• **Prompt**:
Lines in the records below that contain the word "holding" must each be copied.

• **Source information**:

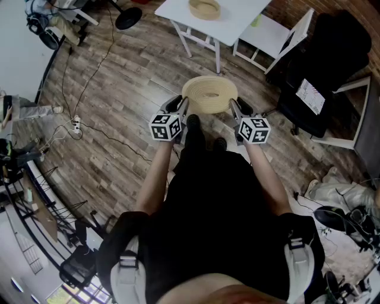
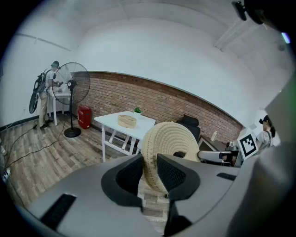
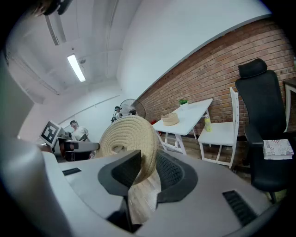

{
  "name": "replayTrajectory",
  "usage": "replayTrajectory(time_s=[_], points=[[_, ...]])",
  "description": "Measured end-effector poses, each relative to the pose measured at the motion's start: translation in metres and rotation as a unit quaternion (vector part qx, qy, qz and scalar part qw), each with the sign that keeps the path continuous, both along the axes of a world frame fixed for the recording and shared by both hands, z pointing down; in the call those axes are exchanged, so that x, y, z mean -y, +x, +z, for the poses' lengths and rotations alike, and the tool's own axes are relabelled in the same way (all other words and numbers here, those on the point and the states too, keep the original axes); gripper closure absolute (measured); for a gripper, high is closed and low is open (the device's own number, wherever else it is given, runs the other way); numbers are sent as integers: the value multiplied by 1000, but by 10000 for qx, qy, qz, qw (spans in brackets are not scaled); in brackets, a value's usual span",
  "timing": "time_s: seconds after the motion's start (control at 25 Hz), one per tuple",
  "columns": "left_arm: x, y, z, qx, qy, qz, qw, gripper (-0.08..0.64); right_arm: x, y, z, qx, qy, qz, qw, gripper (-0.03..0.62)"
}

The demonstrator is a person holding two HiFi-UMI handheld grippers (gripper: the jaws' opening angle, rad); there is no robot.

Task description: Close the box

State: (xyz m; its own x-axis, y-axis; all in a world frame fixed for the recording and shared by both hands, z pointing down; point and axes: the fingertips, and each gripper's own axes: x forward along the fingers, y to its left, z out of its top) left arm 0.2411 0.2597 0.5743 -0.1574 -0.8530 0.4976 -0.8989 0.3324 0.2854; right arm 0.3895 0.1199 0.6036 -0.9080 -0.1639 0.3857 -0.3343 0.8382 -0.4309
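Note:
A round woven rope lid point(image 1: 209, 95) hangs in the air above the wooden floor, held by its rim from both sides. My left gripper point(image 1: 180, 108) is shut on the lid's left edge and my right gripper point(image 1: 233, 108) is shut on its right edge. In the left gripper view the lid point(image 2: 172, 143) stands on edge between the pads of the left gripper point(image 2: 149, 169). The right gripper view shows the lid point(image 3: 130, 137) with its rim in the right gripper point(image 3: 147, 167). The matching woven basket point(image 1: 205, 8) sits open on the white table point(image 1: 237, 21), also visible as the basket point(image 2: 127, 121) and the basket point(image 3: 170, 119).
A white chair point(image 1: 276, 32) stands right of the table and a black office chair point(image 1: 323, 71) farther right. Cables point(image 1: 89, 127) trail over the floor at left. A standing fan point(image 2: 70, 88) and a red canister point(image 2: 84, 116) are by the brick wall. A person stands there point(image 2: 45, 95).

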Motion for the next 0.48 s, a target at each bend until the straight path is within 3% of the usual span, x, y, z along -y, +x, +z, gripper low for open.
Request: replayTrajectory(time_s=[0.48], points=[[10, 7, -3, 17, 54, 50, 10000, 453, 6, 11, -6, -23, 83, 36, 10000, 489]])
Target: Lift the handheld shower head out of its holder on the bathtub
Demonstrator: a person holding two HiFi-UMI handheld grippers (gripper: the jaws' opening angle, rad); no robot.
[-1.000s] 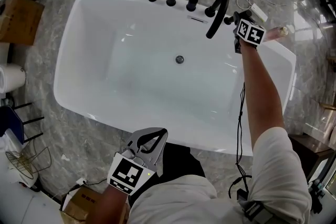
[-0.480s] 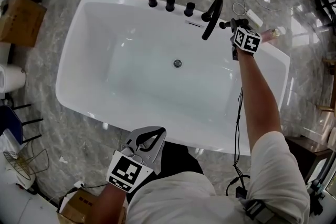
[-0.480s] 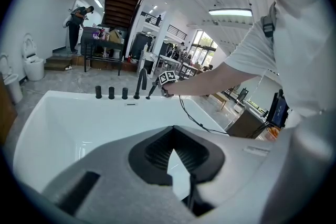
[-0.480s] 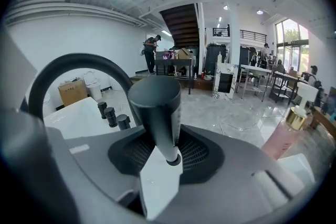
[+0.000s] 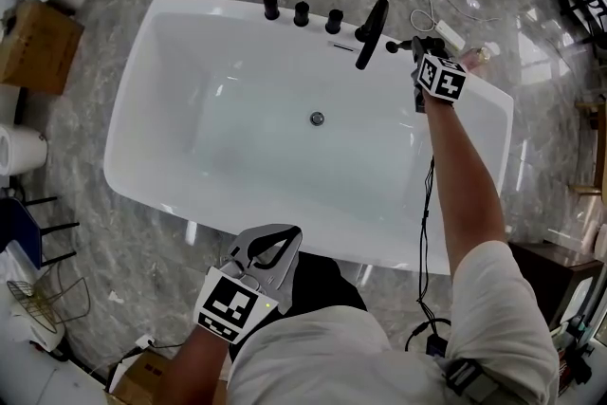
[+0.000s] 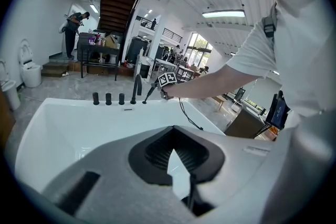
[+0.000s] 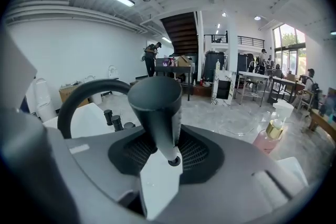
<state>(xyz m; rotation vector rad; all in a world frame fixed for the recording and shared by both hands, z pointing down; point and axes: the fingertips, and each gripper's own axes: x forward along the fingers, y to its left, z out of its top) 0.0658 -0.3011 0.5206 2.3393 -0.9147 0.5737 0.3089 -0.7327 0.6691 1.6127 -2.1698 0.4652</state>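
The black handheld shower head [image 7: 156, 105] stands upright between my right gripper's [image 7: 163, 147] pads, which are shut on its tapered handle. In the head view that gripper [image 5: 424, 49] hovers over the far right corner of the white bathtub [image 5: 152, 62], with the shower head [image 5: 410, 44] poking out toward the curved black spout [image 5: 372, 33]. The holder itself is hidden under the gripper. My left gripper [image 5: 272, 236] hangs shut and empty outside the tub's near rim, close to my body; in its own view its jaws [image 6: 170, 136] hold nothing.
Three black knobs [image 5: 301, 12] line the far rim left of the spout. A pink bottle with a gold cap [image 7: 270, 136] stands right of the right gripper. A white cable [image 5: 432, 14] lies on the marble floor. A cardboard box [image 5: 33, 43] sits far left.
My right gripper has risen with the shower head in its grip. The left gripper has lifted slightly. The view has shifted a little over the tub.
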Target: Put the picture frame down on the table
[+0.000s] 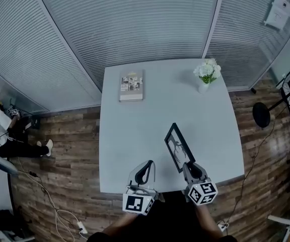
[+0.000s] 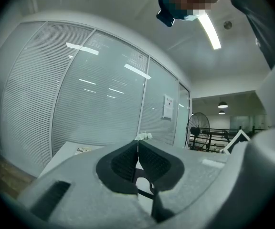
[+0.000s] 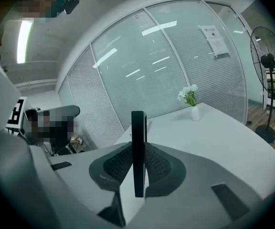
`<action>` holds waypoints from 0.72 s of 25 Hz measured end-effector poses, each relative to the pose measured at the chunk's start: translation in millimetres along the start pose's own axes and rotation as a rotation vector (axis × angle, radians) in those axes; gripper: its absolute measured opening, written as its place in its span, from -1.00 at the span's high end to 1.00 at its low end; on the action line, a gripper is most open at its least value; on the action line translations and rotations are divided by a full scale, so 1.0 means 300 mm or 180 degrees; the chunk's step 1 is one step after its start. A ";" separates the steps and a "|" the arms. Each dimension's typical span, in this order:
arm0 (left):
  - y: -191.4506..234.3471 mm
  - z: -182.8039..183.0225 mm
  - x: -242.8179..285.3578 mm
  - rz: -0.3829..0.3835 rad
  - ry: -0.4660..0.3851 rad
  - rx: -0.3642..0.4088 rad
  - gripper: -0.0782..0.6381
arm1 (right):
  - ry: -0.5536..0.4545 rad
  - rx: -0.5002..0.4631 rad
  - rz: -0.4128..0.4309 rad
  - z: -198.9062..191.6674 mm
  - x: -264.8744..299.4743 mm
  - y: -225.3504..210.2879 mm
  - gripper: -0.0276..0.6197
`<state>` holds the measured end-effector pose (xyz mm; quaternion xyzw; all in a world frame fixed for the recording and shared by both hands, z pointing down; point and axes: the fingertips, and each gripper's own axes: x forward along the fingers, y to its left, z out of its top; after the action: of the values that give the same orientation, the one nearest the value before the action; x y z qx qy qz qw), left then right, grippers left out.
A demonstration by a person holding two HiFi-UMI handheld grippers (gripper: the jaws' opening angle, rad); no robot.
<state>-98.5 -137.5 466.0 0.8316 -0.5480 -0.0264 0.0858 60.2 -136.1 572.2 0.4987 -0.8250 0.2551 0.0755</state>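
A black picture frame [image 1: 178, 147] stands tilted above the near right part of the white table [image 1: 135, 130]. My right gripper [image 1: 189, 166] is shut on its near lower edge. In the right gripper view the frame [image 3: 138, 147] shows edge-on, a thin black bar clamped between the two dark pads [image 3: 116, 165]. My left gripper [image 1: 146, 171] hovers over the table's near edge, left of the frame. Its pads [image 2: 125, 163] press together with nothing between them.
A book [image 1: 131, 85] lies flat at the far left of the table. A small white vase of flowers [image 1: 206, 74] stands at the far right. A person [image 1: 4, 130] sits on the wood floor to the left. A fan [image 1: 262, 114] stands right of the table.
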 end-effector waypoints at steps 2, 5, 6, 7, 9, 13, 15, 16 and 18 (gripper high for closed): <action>0.007 -0.010 0.030 0.0016 0.0029 -0.0016 0.73 | 0.0085 0.0018 0.0014 -0.018 0.034 -0.025 0.69; 0.010 -0.016 0.069 0.0019 0.0051 -0.0035 0.73 | 0.0181 0.0060 0.0026 -0.042 0.077 -0.059 0.69; 0.011 -0.020 0.081 0.0020 0.0065 -0.0041 0.73 | 0.0208 0.0083 0.0028 -0.050 0.091 -0.070 0.69; 0.011 -0.026 0.093 0.0022 0.0079 -0.0044 0.73 | 0.0237 0.0105 0.0033 -0.059 0.103 -0.081 0.69; 0.008 -0.039 0.116 0.0026 0.0109 -0.0044 0.73 | 0.0296 0.0144 0.0042 -0.078 0.125 -0.104 0.69; 0.000 -0.063 0.159 0.0018 0.0189 -0.0042 0.73 | 0.0399 0.0191 0.0059 -0.107 0.158 -0.145 0.69; -0.004 -0.064 0.181 0.0018 0.0190 -0.0032 0.73 | 0.0448 0.0189 0.0065 -0.118 0.173 -0.162 0.69; -0.006 -0.061 0.192 0.0022 0.0172 -0.0039 0.73 | 0.0472 0.0184 0.0068 -0.124 0.179 -0.169 0.69; -0.012 -0.062 0.209 0.0023 0.0167 -0.0053 0.73 | 0.0522 0.0188 0.0079 -0.138 0.191 -0.183 0.69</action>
<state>-67.6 -191.5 486.8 0.8293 -0.5484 -0.0088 0.1072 74.1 -181.0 648.4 0.4679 -0.8142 0.3203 0.1250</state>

• **Solution to this problem**:
The demonstrator is a person holding two HiFi-UMI handheld grippers (gripper: the jaws' opening angle, rad); there is no robot.
Demonstrator: a person holding two HiFi-UMI handheld grippers (gripper: the jaws' opening angle, rad); no robot.
A demonstration by a person holding two HiFi-UMI handheld grippers (gripper: the jaws' opening angle, rad); no robot.

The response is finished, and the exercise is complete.